*MATERIAL SUPPLIED*
┌──

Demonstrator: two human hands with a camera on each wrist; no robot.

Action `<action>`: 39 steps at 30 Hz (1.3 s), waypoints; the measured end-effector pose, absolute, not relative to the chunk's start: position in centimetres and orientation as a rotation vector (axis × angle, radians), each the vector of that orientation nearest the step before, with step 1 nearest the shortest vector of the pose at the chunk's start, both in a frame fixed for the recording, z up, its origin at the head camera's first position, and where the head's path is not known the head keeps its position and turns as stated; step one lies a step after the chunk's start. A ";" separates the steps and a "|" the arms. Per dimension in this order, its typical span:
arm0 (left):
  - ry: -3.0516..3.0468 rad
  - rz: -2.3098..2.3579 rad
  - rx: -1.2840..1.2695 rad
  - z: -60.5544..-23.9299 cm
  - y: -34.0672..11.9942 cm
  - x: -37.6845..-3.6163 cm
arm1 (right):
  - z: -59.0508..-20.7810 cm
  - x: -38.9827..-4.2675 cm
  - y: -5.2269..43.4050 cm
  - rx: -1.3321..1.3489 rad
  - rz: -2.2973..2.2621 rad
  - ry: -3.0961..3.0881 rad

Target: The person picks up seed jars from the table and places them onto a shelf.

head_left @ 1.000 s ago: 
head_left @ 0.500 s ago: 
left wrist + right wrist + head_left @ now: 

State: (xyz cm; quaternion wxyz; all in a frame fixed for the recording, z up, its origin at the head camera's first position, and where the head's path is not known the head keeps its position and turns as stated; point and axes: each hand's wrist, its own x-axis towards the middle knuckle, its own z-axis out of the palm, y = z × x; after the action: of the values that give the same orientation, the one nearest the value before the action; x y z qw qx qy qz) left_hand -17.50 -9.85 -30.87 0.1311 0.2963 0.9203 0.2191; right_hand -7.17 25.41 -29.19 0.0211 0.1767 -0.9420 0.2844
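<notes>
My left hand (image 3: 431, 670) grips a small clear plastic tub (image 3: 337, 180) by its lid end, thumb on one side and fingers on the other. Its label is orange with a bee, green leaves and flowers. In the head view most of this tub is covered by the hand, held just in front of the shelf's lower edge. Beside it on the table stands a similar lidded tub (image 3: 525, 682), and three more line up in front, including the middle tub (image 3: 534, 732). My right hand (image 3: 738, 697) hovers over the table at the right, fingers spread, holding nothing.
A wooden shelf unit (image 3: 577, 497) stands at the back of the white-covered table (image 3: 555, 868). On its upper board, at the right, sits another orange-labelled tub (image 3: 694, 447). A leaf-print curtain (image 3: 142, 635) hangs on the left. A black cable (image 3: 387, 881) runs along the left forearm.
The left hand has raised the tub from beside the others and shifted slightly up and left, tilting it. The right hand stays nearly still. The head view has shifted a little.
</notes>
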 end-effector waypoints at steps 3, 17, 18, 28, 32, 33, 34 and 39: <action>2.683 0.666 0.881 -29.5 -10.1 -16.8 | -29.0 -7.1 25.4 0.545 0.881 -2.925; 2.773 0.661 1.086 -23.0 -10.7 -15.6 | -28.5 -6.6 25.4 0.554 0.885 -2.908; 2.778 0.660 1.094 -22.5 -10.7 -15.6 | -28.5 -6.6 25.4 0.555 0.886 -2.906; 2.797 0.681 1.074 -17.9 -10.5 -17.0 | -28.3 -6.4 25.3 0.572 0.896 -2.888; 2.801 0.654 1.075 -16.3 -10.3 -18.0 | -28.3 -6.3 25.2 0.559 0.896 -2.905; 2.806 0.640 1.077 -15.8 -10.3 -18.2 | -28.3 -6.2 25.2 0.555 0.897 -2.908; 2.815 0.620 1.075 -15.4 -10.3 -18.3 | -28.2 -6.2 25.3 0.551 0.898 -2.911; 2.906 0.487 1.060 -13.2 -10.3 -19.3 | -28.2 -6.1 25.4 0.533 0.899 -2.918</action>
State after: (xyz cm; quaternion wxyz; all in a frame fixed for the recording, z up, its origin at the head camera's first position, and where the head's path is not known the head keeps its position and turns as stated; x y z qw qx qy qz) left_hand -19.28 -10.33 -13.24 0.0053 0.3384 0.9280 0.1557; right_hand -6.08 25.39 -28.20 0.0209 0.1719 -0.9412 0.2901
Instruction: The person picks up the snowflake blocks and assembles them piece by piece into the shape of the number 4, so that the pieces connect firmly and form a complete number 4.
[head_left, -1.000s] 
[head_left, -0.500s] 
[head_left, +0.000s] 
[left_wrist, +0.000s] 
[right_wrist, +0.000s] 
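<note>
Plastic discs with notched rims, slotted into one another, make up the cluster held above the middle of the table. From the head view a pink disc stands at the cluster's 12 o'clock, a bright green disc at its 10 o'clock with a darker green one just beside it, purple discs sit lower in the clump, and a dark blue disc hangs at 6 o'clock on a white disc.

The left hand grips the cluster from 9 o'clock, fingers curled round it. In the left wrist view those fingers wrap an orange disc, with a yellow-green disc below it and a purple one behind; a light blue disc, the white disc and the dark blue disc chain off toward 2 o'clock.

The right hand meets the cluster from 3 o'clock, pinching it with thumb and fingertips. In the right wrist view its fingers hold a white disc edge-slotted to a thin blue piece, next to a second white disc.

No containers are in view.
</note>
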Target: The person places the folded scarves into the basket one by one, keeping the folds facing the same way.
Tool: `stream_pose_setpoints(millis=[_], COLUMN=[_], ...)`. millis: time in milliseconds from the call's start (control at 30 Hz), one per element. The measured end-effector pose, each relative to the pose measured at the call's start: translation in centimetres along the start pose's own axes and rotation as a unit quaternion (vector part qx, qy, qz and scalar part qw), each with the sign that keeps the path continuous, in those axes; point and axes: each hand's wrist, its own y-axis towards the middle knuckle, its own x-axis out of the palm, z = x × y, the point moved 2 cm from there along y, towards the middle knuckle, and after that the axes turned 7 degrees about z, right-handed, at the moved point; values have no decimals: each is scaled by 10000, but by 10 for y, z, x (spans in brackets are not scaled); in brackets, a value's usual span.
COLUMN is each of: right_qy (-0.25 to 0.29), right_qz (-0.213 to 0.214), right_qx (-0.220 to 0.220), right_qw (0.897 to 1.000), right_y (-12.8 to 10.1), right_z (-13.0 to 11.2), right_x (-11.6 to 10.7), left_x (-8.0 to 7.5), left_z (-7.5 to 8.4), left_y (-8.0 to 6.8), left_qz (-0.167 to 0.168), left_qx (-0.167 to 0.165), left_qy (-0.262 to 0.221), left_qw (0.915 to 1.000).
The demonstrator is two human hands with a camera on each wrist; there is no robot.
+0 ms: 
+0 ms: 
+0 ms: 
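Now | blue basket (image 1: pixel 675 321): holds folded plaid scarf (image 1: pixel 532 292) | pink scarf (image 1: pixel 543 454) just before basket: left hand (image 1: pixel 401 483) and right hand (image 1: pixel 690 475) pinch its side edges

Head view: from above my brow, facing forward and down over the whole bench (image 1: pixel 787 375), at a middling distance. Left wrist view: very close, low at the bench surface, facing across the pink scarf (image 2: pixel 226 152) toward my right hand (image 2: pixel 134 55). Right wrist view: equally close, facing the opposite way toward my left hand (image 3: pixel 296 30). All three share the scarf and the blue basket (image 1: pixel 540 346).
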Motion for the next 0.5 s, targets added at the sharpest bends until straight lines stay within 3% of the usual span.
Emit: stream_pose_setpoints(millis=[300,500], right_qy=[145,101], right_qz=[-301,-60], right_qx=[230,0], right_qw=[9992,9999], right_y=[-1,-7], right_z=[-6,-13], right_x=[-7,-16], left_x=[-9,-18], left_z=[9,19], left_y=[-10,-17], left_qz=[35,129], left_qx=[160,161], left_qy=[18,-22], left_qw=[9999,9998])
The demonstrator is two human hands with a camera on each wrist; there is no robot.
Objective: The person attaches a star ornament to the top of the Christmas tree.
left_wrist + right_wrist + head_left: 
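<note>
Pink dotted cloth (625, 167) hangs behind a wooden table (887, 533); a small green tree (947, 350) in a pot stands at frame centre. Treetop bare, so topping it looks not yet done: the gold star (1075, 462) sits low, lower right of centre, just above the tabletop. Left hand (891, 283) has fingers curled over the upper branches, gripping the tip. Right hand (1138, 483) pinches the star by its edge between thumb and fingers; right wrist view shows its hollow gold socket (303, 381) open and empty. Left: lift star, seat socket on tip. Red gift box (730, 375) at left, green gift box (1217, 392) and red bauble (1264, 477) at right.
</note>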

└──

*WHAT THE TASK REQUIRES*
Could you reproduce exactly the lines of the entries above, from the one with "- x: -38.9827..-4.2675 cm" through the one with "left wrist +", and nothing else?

*ANSWER TO THE EXERCISE*
  - x: -38.9827..-4.2675 cm
  - y: -5.2269..43.4050 cm
  - rx: -1.3321..1.3489 rad
  - rz: -2.2973..2.2621 rad
  - ry: -3.0961..3.0881 rad

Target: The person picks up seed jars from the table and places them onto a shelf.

head_left @ 1.000 s ago: 
head_left @ 0.500 s ago: 
left wrist + right wrist + head_left @ now: 

That is the complete answer to the exercise.